Given entries ▸
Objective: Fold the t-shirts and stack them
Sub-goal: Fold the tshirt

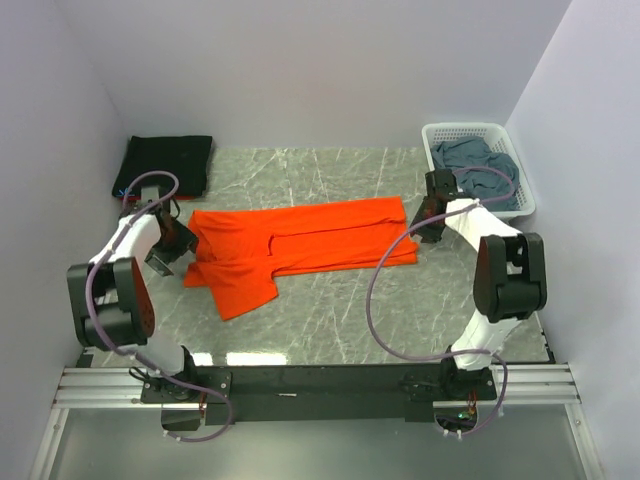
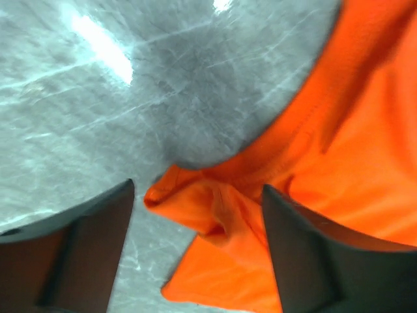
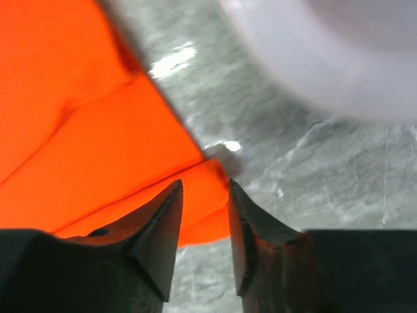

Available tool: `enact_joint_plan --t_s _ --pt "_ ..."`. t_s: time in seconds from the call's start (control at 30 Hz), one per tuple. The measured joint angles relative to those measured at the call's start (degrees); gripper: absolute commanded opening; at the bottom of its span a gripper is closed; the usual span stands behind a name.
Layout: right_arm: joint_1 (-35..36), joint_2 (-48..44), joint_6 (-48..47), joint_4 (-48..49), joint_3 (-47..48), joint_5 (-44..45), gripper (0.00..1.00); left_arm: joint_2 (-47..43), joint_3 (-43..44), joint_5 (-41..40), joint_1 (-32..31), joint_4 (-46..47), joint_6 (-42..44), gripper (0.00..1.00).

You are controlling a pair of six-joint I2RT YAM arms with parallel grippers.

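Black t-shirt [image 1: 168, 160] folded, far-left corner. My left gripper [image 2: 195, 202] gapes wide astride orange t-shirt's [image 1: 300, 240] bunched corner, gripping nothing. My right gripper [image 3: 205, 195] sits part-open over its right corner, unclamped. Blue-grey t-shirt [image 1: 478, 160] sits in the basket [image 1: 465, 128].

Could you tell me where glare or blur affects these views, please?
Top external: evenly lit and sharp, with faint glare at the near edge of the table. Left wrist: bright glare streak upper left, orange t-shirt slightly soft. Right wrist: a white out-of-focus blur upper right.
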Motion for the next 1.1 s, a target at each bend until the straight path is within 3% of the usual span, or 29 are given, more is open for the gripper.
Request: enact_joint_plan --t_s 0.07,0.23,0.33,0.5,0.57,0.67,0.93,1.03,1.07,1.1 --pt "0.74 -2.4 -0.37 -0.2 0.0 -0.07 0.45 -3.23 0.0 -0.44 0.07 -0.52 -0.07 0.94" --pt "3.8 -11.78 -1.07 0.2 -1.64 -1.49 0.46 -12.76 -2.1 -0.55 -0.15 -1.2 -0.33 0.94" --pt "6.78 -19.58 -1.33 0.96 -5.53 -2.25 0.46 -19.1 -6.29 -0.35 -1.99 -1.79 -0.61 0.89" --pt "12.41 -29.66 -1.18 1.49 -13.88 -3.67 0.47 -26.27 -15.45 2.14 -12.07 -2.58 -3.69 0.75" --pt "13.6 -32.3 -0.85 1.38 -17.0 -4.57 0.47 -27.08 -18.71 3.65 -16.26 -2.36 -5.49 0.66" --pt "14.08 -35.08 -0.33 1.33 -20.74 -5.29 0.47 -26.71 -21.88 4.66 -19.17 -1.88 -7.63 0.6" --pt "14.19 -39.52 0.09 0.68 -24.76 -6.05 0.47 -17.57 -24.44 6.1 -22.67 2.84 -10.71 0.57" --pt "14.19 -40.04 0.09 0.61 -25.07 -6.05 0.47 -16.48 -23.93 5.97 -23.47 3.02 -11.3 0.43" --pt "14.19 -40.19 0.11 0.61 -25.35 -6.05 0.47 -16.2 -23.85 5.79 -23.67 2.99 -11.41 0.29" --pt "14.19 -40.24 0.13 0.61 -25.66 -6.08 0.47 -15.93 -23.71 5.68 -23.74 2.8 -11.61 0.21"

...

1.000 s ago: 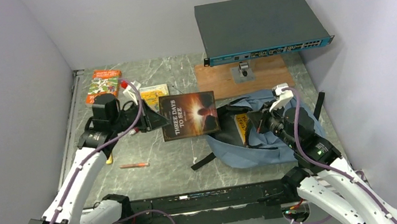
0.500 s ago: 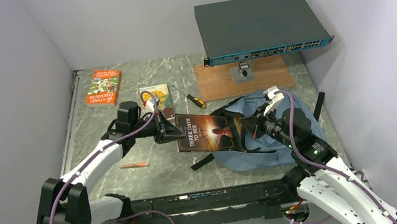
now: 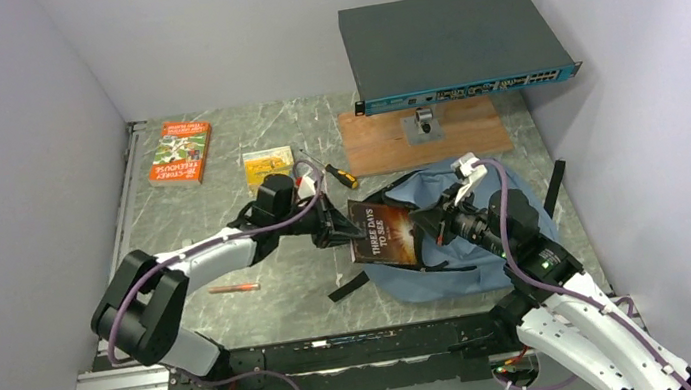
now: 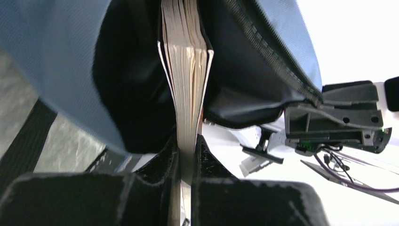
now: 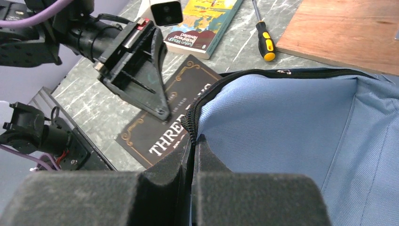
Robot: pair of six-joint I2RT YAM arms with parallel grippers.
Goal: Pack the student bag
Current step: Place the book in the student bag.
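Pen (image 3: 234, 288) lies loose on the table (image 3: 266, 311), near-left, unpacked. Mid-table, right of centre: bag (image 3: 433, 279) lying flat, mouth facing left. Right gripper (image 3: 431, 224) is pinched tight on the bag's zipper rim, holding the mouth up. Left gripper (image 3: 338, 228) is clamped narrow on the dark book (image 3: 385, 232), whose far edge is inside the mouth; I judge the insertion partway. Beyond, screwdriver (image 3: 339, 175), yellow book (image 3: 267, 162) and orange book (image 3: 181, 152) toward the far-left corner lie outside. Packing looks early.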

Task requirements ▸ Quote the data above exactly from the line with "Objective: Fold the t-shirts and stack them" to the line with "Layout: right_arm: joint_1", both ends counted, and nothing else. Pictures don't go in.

Solution ▸
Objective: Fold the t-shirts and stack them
Sub-goal: Fold the tshirt


Available tool: `enact_joint_plan --t_s _ --pt "_ ..."`. t_s: time in seconds from the call's start (control at 30 Hz), one per tuple. The measured joint angles relative to those measured at the call's start (degrees); gripper: absolute commanded opening; at the bottom of its span a gripper is closed; the usual span stands behind a name.
Layout: right_arm: joint_1 (-35..36), joint_2 (-48..44), joint_6 (-48..47), joint_4 (-48..49), joint_3 (-47..48), joint_5 (-44..45), gripper (0.00..1.00); left_arm: joint_2 (-47..43), joint_3 (-43..44), joint_5 (-41..40), joint_1 (-32..31), joint_4 (-46..47), joint_6 (-42..44), gripper (0.00..1.00).

Here the output is complete.